▶ _Exercise objective_: Write out exactly the lines of the entries below from the one holding "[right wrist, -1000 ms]" to the one holding "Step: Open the", inclusive, and leave out all other lines.

Data records
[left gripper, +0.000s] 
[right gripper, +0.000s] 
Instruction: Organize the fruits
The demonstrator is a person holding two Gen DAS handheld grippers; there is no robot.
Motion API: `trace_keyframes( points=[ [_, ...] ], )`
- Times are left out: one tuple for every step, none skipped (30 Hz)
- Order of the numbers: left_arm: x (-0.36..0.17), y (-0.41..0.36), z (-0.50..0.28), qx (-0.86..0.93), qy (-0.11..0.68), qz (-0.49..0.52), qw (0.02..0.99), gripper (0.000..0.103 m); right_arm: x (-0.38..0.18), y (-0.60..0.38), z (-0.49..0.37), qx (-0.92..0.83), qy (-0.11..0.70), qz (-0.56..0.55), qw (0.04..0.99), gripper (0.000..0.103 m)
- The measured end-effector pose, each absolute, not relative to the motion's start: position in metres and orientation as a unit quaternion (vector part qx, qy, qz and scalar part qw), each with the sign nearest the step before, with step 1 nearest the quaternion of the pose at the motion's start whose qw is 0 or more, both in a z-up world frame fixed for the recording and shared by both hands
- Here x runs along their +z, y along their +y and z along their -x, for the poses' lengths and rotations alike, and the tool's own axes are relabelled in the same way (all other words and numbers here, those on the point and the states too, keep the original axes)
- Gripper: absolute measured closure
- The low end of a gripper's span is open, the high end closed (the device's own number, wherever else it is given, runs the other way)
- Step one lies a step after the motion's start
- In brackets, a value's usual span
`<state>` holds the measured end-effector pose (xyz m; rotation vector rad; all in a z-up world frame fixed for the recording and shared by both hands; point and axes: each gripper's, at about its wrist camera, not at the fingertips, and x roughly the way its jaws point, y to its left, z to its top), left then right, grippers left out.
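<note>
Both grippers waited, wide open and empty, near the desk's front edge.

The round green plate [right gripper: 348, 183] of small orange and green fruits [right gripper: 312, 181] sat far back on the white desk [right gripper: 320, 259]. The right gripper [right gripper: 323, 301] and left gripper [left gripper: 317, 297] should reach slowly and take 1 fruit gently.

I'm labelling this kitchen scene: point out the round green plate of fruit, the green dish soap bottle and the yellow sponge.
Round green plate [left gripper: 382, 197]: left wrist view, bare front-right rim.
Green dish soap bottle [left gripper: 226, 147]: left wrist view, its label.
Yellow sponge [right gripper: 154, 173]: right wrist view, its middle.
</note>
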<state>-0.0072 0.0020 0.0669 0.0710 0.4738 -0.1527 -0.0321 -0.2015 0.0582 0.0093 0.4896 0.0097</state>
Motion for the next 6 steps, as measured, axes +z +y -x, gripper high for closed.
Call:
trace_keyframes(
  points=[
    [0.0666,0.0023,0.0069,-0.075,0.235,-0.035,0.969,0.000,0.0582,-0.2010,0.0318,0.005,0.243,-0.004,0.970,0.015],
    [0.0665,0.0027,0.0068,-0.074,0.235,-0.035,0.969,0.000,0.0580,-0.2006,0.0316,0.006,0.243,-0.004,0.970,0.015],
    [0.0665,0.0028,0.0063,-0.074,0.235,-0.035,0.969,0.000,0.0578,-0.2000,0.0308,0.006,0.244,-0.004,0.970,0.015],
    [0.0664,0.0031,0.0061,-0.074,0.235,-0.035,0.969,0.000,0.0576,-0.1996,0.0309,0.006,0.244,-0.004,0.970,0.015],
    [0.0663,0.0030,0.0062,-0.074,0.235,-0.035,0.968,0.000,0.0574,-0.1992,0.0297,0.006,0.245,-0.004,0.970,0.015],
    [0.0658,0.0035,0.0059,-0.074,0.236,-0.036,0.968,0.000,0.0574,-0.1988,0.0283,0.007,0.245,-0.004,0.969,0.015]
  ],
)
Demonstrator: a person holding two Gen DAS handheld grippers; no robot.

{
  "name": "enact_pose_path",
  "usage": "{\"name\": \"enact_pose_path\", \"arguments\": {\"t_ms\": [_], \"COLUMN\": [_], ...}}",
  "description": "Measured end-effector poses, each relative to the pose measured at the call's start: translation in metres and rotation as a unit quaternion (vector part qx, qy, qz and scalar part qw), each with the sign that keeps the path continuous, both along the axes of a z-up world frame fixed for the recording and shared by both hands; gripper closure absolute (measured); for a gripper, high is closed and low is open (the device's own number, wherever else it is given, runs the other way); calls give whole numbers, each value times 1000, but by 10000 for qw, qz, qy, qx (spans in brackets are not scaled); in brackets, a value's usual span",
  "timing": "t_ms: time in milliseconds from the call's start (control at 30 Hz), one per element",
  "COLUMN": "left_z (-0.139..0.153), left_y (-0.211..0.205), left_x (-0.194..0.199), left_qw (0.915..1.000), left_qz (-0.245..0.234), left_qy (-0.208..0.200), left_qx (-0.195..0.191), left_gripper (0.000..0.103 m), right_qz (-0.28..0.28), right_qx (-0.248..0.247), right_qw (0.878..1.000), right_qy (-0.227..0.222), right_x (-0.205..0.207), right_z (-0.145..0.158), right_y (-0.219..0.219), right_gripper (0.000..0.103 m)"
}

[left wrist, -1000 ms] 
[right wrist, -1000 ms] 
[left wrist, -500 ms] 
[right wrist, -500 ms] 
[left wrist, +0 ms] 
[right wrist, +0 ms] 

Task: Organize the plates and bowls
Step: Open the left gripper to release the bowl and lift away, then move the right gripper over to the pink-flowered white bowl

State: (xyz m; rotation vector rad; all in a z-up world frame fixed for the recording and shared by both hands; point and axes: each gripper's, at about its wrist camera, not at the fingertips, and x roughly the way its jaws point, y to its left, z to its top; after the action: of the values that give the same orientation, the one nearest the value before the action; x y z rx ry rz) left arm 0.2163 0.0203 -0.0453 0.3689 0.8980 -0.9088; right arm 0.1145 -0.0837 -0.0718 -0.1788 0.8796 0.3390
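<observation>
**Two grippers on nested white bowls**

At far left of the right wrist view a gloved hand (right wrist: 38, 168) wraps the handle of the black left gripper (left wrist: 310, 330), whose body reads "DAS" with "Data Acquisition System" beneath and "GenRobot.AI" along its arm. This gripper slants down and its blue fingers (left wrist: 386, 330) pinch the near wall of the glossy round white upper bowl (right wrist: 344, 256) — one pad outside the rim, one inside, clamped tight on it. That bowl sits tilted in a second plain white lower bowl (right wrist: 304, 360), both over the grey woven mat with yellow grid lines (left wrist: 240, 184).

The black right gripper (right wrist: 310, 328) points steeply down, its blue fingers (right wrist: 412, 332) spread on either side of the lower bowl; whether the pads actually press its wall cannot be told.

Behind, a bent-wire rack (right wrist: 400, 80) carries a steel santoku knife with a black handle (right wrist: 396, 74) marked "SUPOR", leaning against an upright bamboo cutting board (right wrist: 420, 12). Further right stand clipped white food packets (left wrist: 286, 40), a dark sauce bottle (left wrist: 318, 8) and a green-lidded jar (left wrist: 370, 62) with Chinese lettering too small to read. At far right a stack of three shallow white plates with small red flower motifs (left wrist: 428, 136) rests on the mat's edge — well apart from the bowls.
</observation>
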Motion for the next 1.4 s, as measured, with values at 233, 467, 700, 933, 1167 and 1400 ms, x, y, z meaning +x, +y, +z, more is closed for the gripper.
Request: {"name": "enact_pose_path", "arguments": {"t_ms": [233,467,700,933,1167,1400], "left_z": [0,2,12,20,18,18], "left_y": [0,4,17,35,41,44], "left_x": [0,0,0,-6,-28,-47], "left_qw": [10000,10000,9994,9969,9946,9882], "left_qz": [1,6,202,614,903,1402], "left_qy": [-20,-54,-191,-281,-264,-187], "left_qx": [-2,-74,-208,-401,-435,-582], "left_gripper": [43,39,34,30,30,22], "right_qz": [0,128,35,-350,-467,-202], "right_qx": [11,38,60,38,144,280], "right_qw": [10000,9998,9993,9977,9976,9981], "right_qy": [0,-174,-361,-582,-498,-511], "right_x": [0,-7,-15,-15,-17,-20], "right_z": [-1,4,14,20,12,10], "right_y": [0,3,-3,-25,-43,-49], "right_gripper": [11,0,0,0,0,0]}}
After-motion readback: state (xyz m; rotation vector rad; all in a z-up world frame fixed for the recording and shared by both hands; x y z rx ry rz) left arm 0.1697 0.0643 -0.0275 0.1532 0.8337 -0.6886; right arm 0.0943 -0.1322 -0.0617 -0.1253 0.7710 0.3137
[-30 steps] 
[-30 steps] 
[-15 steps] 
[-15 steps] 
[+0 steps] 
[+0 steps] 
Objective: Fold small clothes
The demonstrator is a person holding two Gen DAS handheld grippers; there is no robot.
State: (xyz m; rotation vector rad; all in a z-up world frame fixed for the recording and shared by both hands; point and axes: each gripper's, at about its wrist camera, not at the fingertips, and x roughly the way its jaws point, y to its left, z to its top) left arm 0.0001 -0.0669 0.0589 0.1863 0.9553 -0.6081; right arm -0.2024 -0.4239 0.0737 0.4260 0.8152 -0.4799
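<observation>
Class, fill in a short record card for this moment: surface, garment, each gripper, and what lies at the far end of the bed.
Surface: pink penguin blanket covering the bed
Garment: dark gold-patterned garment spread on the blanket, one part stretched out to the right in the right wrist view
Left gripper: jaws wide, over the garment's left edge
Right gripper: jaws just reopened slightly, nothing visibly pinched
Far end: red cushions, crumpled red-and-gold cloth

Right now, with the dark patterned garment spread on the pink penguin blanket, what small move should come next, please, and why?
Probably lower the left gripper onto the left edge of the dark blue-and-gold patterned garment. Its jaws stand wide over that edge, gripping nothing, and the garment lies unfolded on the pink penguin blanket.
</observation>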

▶ _Answer_:
[right wrist, -1000 ms] 
[left wrist, -500 ms] 
[right wrist, -500 ms] 
[left wrist, +0 ms] 
[right wrist, +0 ms] 

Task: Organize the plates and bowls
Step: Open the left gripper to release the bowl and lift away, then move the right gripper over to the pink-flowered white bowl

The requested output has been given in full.